◆ TASK TO CARRY OUT ◆
With the line that contains "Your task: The" as the final line, return every line from the start of the data below exactly.

** DATASET EXCERPTS follows **

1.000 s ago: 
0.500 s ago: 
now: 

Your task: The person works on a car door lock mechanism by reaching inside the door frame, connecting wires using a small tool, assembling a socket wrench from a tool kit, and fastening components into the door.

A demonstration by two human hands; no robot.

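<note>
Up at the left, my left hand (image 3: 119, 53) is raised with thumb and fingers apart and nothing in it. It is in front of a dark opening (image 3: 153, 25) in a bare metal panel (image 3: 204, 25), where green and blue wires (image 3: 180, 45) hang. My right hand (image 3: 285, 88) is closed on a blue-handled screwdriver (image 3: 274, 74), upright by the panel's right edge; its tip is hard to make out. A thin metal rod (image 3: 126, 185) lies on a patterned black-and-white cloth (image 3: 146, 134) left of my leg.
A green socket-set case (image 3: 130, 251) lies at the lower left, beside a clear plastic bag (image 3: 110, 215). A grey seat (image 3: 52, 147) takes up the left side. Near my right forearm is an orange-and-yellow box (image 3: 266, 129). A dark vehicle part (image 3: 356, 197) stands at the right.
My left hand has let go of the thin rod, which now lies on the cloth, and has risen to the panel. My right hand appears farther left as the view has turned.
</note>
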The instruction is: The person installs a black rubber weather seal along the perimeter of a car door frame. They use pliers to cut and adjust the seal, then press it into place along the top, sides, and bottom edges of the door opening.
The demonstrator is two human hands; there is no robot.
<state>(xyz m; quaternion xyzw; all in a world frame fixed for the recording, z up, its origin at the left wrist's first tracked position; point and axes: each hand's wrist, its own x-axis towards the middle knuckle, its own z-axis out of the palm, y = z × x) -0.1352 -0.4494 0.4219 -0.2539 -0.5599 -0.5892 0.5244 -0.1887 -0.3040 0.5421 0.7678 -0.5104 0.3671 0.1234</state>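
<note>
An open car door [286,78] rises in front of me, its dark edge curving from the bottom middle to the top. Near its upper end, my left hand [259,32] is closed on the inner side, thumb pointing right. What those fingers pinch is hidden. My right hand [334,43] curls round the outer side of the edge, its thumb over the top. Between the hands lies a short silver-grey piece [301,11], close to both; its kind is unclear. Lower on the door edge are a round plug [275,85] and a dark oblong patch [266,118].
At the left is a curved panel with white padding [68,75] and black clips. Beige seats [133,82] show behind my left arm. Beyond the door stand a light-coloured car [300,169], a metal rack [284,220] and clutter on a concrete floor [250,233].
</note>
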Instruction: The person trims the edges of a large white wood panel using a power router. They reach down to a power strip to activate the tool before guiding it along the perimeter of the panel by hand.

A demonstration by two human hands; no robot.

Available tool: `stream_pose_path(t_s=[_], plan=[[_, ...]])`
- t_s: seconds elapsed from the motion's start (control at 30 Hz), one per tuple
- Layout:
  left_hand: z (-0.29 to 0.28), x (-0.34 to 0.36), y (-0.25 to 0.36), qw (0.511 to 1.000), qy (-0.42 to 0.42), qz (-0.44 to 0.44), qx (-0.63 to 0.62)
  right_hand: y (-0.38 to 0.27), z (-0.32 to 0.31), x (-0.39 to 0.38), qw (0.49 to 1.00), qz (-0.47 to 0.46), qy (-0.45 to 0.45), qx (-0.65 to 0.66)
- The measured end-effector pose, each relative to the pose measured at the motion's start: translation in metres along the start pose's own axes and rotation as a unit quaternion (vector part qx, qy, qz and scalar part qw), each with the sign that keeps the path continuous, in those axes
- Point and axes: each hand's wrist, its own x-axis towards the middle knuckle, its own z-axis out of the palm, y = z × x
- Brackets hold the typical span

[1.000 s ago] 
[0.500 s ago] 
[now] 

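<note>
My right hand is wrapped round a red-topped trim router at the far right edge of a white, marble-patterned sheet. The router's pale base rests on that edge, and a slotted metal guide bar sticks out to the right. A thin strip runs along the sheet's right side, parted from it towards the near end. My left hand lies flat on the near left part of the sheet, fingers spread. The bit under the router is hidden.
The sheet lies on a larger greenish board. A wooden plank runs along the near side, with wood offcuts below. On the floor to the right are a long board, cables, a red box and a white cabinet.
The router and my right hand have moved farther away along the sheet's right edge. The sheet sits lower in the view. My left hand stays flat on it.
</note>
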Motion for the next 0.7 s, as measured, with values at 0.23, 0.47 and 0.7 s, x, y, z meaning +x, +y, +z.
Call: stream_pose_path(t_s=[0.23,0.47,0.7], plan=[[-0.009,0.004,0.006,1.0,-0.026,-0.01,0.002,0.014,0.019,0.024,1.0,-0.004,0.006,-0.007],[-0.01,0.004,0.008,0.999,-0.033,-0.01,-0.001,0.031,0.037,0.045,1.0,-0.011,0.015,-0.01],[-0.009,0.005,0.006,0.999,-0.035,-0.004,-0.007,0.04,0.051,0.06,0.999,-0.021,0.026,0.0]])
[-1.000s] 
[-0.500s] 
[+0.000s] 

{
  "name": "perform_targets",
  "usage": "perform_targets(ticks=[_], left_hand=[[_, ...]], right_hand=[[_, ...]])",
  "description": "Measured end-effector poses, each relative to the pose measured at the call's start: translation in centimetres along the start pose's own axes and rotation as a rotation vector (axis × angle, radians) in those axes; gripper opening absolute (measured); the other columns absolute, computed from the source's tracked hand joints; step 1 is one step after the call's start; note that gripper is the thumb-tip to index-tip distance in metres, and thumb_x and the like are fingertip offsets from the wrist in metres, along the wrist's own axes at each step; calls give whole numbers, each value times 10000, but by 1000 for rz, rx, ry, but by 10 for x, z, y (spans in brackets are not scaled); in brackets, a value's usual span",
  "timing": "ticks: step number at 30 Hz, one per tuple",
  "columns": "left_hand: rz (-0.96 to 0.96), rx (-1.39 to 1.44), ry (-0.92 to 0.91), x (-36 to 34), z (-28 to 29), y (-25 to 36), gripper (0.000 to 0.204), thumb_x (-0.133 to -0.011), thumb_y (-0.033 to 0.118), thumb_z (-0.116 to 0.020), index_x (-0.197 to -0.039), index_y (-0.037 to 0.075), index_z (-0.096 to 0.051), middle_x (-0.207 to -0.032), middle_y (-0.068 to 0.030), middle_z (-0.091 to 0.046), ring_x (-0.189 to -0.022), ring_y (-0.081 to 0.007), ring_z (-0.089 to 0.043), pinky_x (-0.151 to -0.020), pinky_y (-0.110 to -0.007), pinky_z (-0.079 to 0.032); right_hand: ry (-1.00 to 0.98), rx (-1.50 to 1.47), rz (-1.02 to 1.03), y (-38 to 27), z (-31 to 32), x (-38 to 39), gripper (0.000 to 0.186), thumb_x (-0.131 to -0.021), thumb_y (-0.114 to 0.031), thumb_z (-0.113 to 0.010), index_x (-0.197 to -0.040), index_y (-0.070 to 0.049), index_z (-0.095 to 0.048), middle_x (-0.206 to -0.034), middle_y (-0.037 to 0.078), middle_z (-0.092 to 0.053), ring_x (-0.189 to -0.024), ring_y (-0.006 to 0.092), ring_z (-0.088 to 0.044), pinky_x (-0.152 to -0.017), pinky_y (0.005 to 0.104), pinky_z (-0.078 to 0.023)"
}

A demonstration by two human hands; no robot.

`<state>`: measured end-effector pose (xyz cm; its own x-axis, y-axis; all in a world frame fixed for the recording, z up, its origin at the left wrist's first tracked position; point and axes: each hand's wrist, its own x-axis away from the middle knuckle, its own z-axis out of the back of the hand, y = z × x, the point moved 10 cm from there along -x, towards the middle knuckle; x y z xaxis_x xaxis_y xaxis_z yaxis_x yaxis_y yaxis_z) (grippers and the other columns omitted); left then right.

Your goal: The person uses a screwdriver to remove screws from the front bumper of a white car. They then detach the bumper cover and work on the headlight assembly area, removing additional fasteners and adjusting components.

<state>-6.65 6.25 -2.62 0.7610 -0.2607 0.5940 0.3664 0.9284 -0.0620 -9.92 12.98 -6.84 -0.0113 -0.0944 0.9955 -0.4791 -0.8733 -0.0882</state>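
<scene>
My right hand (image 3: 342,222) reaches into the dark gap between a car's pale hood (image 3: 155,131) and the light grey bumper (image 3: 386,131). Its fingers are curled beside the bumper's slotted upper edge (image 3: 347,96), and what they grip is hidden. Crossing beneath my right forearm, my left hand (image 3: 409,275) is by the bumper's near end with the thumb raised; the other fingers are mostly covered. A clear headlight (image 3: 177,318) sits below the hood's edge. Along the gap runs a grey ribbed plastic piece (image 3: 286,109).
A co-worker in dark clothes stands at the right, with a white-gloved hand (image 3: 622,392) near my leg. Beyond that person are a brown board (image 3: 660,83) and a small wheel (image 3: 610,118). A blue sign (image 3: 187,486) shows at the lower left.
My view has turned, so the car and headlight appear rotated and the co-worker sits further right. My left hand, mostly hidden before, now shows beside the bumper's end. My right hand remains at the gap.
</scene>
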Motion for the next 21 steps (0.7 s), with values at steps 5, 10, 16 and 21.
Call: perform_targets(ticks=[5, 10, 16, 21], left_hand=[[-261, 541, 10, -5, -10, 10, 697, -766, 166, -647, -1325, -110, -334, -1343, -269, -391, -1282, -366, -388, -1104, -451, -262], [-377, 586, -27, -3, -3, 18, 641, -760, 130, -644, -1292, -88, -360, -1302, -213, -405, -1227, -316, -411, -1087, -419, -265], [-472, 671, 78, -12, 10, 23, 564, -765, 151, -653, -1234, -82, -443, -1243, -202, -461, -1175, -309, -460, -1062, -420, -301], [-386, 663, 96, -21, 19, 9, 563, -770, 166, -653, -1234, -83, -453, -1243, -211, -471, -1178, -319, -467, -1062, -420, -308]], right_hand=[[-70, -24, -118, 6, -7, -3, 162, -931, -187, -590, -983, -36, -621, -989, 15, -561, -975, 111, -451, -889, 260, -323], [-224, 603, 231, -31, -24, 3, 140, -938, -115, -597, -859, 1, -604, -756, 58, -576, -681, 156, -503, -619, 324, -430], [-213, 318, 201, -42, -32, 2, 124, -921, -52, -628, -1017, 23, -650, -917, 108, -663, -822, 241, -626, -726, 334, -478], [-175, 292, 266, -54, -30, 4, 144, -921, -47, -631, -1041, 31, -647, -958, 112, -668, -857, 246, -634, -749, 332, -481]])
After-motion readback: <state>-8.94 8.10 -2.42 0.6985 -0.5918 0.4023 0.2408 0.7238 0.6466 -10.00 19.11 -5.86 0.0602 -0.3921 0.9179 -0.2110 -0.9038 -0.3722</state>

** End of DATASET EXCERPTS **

◆ ANSWER TO THIS PROBLEM ◆
1.000 s ago: 
0.500 s ago: 
now: 

Your task: The person works on a car door lock mechanism by reaching inside the door frame, connecting wires using a small tool, assembling a socket wrench from a tool kit, and fastening components into the door.

Nothing else belongs in this answer.